When used effectively, vincristine can provide significant therapeutic benefits, but it requires careful dosing and monitoring to balance its efficacy and potential side effects, such as neurotoxicity, myelosuppression, and constipation.
Researchers can leverage the power of PubCompare.ai, an AI-driven platform, to optimize their vincristine research.
This innovative tool enables them to identify the most effective protocols and products from the scientific literature, preprints, and patents, enhancing the reproducibility and accuracy of their studies.
By harnessing the power of AI-driven comparisons, researchers can uncover new insights and drive their vincristine research forward, exploring synergistic effects with other chemotherapeutic agents like paclitaxel, doxorubicin, cisplatin, and etoposide, as well as the use of adjuvants like DMSO and verapamil to improve drug delivery and efficacy.

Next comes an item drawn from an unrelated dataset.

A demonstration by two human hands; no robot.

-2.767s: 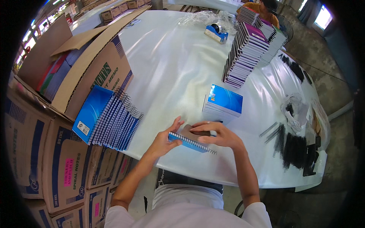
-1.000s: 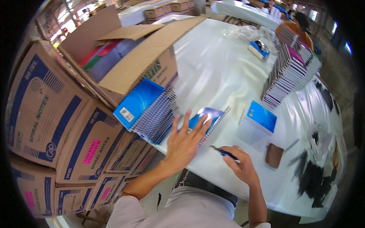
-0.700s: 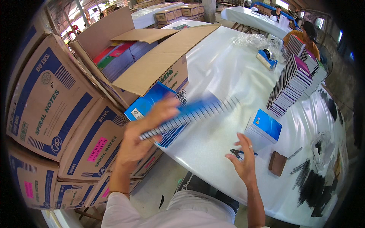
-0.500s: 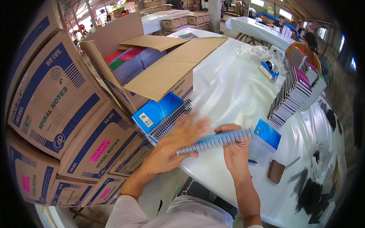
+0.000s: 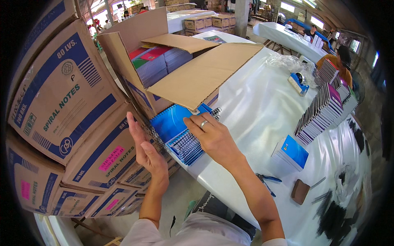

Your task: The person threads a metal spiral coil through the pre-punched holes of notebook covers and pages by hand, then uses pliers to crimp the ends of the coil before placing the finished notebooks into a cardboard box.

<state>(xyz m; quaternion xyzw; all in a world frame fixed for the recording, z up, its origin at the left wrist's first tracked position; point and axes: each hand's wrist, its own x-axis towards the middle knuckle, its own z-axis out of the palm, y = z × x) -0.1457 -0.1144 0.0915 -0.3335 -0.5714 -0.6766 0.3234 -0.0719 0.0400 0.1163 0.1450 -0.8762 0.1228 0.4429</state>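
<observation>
A stack of blue spiral notebooks (image 5: 174,121) lies at the table's near left edge, partly beneath a carton flap. My right hand (image 5: 211,137) reaches over the stack, its fingers bent and closed on a blue notebook at the top; the fingertips are partly hidden. To the left of the stack, my left hand (image 5: 147,152) is raised with its fingers stretched out and thumb apart, holding nothing. A smaller pile of blue notebooks (image 5: 292,152) stands on the table to the right.
An open carton (image 5: 141,96) of notebooks stands behind the stack. Closed cartons (image 5: 65,106) pile up at left. Blue-handled pliers (image 5: 269,180), a brown block (image 5: 299,192), black wire coils (image 5: 332,213), a tape dispenser (image 5: 298,84) and tall notebook stacks (image 5: 320,115) occupy the right side.
The notebook held between both hands has moved left onto the stack, with my right hand on it. My left hand has let go and moved left. The pliers now show fully.
</observation>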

Optimizing vincristine research is crucial for advancing cancer treatment and improving patient outcomes.
PubCompare.ai provides researchers with a powerful tool to navigate the vast array of scientific information, identify the most promising approaches, and ultimately, develop more effective and safer vincristine-based therapies.
Whether working with vincristine alone or in combination with other drugs, this AI-driven platform can be a game-changer in the field of oncology research.